Day 2 - A setback and a helping hand.
Thursday, November 17, 2016
I went into the gym last night determined to find my mojo. Instead, I pushed a little too hard, got a little too cocky and made a bad decision to try to do pistol squats on the TRX bands. Which are not good if you have a bum knee, which I do. I just wanted to keep up with everyone else that was doing pistol squats. About 6 squats in, I felt a pain in my knee. I tried walking it off but it persisted and I could feel the heat rising in my face. I started putting my weights away and I fought back tears when the trainer came over to see what was going on. He was going to suggest a few modifications for me, and I told him I was leaving.
I didn't want to cry right in front of everyone.
I grabbed my jacket and just about left when I saw the manager in his office and I went in and took a seat instead. He patiently waited for a break in the tears so I could explain why I was sitting there. I injured my knee, I'm panicking, I don't want to be out of commission for six months. He isn't a specialist in knees but he's had some experience he tells me. He asks a few questions about where the pain is at, there's no sharp pain just a dull ache. He moves it all around and then says that he doesn't feel like I have pulled anything or damaged anything. There would be a sharp pain in that case. I probably irritated it when I did the pistol squats and he wanted to check my form on my normal squats. He made some adjustments.
I kept apologizing for the tears, I couldn't help it. I was panicking, thinking that I had really messed it up again. I told him I used to be a runner and I hurt my knee somehow, and I really hadn't been able to enjoy running ever since that happened. He said he had been in the same situation. Runner, got injured, put on weight, lost his confidence, started lifting weights and it was a total uphill battle since he had no confidence and he was scared of getting injured again. Yes, that is exactly it, I said. The tears and the panic were confirming there is a serious problem of fear for me, too. As soon as he said it, I knew that was the case. It was putting a name on an emotion that I had been feeling but didn't know how to verbalize.

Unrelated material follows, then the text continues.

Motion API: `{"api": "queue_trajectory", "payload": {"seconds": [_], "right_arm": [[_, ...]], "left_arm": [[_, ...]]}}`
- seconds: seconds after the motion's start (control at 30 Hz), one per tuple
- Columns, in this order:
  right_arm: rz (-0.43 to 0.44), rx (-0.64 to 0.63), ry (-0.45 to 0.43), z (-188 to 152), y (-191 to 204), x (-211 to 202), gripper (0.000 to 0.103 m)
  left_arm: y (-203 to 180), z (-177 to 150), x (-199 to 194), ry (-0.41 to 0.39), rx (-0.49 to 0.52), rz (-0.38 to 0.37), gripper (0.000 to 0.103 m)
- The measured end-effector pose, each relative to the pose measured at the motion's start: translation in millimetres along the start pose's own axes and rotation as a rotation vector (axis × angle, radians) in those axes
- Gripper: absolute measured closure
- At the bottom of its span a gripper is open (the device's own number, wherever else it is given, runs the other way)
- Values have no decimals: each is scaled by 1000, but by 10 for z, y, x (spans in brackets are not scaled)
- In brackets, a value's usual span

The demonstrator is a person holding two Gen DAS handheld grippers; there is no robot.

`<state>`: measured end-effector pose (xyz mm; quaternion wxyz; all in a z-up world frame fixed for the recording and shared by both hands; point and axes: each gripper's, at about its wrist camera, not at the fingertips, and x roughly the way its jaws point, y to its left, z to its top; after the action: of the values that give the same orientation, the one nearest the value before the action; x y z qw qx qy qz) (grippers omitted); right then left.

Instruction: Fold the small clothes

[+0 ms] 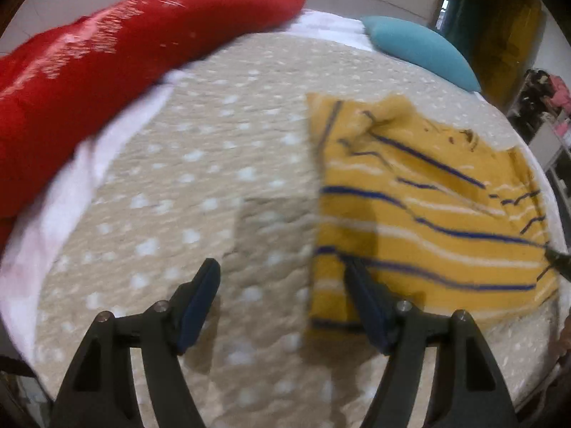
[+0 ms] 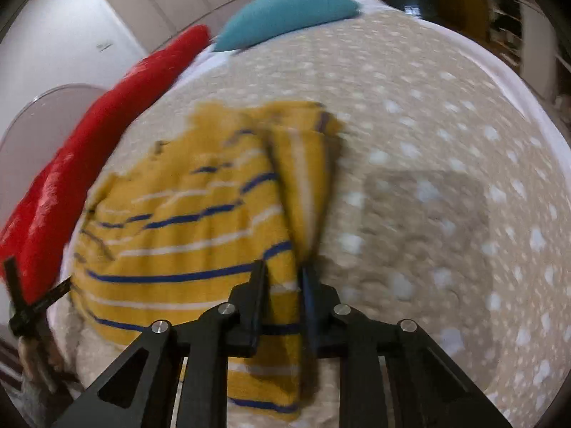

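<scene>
With the left gripper (image 1: 282,296) held empty and wide apart, the fold pinched by the right gripper (image 2: 283,278) should be laid squarely across the yellow striped shirt (image 2: 185,221).

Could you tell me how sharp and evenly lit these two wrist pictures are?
Left wrist view: motion-smeared, worst on the red pillow; the yellow striped garment stays readable; fisheye bends the bed edge. Right wrist view: blurrier still, stripes streaked; soft indoor light, faint blocky shadows on the bedspread, no glare.
</scene>
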<state>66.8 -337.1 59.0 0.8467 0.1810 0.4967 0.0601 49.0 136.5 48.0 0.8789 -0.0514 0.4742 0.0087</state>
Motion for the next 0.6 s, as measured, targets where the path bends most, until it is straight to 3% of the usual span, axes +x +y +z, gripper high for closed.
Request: {"api": "queue_trajectory", "payload": {"seconds": [0.17, 0.4, 0.47, 0.6], "right_arm": [[-132, 77, -65, -18, -227, -216, 75], [-74, 46, -133, -230, -226, -637, 73], [-82, 13, -140, -278, -164, -705, 73], [-73, -80, -143, -301, 282, -741, 72]], "left_arm": [[118, -98, -297, -38, -24, -4, 31], [-74, -58, 68, 25, -43, -144, 31], [-141, -30, 226, 55, -19, -102, 50], [116, 46, 219, 2, -169, -74, 61]]}}
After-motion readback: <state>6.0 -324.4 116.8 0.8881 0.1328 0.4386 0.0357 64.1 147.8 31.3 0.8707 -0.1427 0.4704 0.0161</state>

He told me to go home and ice it. Skip tomorrow's workout since it was a high impact one. Then come back on Friday and make a few adjustments. That he would work out with me and watch my form. He said it takes a long time to get that confidence back but they would be there with me the whole way.
And then he gave me a hug.
Like seriously, is this guy for real? What a perfect guy to be running a gym. I cried some more on the way home but I feel like I'm in the right place, doing the right work and that progress is going to be possible, even if it's going to be slower than I had hoped for.
My knee is still aching a bit today, but it does just feel a bit sore and I know that he was right, I didn't injure it, I just over did it -- probably with some really terrible form on those pistol squats.
But I will go back tomorrow, and I'll get through it.